Vanwege de Coronacrisis is er veel discussie over het hernieuwd besef van de rol van de overheid in onze samenleving. De relevantie zou maar weer eens zijn aangetoond; niet alleen bij de aanpak van de uitbraak maar ook bij de economische en sociaal-culturele gevolgen ervan. Voor mij was die relevantie daarvoor al duidelijk, als diezelfde overheid maar zijn beperkingen goed kent en vanuit een consistente visie op de verhouding samenleving-overheid opereert.
Eén van vanzelfsprekende rollen van de overheid is het geven van weloverwogen sturing bij ontwikkelingen die velen raken en die vaak met verdeling van schaarsten te maken hebben. Denkt u aan schoon water en rijke natuur; ook ruimtelijke ontwikkelingen horen daarbij. Wat we doen in ons landschap heeft direct te maken met de kwaliteit van onze leefomgeving en met de kwaliteit van ons leven. In mijn ogen laten de rijksoverheid en de provinciale overheden op dat vlak nu veel te veel lopen en zijn ze goeddeels afwezig.
Het goedbedoelde initiatief om inhoud te geven aan de energietransitie in Vinkeveen triggerde me weer eens op dit punt.
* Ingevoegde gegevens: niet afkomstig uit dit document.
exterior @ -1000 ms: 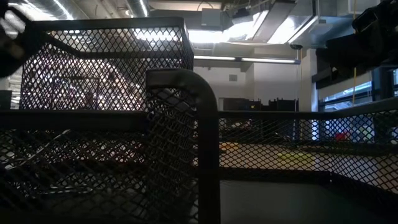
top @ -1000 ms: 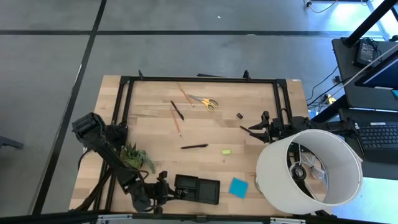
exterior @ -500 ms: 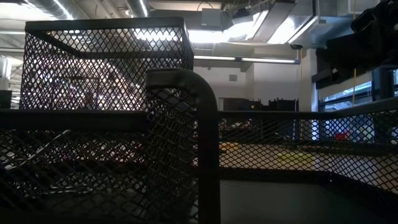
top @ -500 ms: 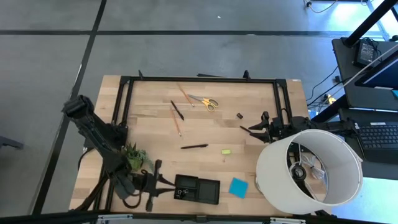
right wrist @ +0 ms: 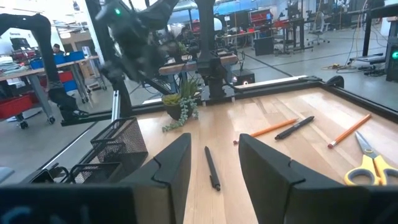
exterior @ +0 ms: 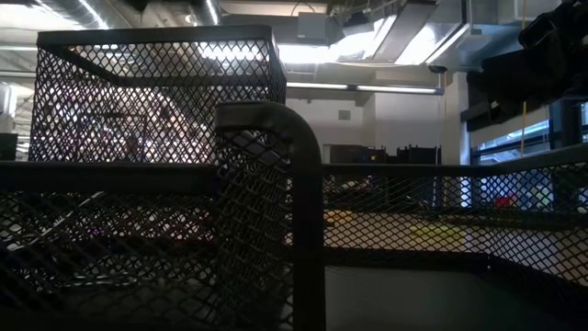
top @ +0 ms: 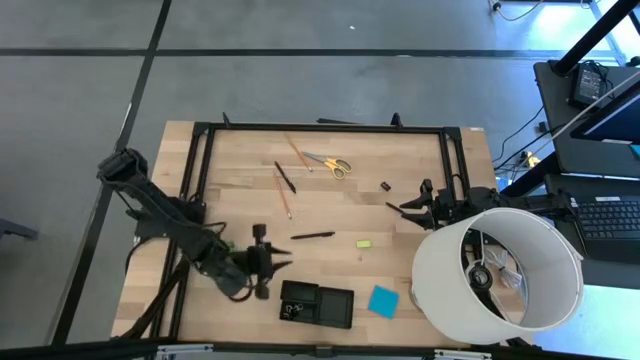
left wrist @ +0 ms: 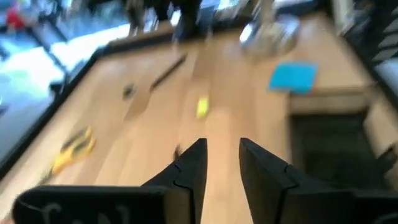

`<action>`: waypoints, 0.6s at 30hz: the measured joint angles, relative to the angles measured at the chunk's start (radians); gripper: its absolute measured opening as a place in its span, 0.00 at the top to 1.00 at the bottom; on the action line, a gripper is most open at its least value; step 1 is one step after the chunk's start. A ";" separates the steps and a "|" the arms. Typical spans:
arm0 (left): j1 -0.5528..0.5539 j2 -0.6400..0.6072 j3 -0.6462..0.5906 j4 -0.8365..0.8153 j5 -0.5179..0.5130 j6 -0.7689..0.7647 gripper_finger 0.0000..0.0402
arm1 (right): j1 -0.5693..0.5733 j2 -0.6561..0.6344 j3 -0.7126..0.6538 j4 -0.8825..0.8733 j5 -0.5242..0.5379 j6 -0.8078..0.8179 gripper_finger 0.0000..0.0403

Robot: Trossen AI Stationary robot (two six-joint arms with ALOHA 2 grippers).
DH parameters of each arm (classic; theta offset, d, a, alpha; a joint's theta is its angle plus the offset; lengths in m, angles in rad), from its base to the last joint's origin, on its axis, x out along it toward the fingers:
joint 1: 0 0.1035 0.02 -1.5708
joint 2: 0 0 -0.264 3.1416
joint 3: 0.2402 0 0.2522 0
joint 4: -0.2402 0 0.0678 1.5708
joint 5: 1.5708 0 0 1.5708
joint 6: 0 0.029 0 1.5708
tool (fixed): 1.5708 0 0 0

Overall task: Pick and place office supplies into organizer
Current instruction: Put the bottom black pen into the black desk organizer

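Black pen (top: 312, 236) lies just ahead of our left gripper (top: 262, 262).
Fingers slightly parted, empty; pen runs along the tabletop's long edges, mid-table, organizer (top: 316, 304) at the near edge. Right gripper (top: 408, 212) waits parted, farther off.

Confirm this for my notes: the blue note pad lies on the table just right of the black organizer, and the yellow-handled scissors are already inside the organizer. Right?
Not quite. The blue note pad does lie just right of the organizer, but the yellow-handled scissors are not inside it. The high view shows them lying on the table at its far side.
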 joint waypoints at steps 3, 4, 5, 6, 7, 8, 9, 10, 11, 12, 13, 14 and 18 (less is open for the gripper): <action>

Men wil zes hectaren zonnepanelen aanleggen in een kwetsbaar stukje van de Vinkeveense plassen. Hoe komt men op zo’n onzalig idee? Heel eenvoudig: omdat noch de gemeente, noch de provincie, noch het rijk heldere sturing geeft aan de energietransitie voor wat betreft de ruimtelijke kant. Ik misbruik Vinkeveen nu beetje voor een veel breder punt. Er is schreeuwende behoefte aan een gidsende en sturende rol van de overheid bij ingrijpende ruimtelijke ontwikkelingen als de invulling van de woningbehoefte, de energietransitie, de verandering van grondgebruik in de landbouw, et cetera. Geef ruimte om lokaal te handelen, maar bepaal toch vooral het speelveld. En stel wat spelregels.
Ik heb hoop dat de Nationale Omgevingsvisie, met de aanwijzing van het Groene Hart als NOVI-gebied, het startpunt zal zijn van een verantwoorde invulling van de noodzakelijke sturende rol van de overheid. Ook in een logisch samenhangende trits van landelijk, regionaal en lokaal.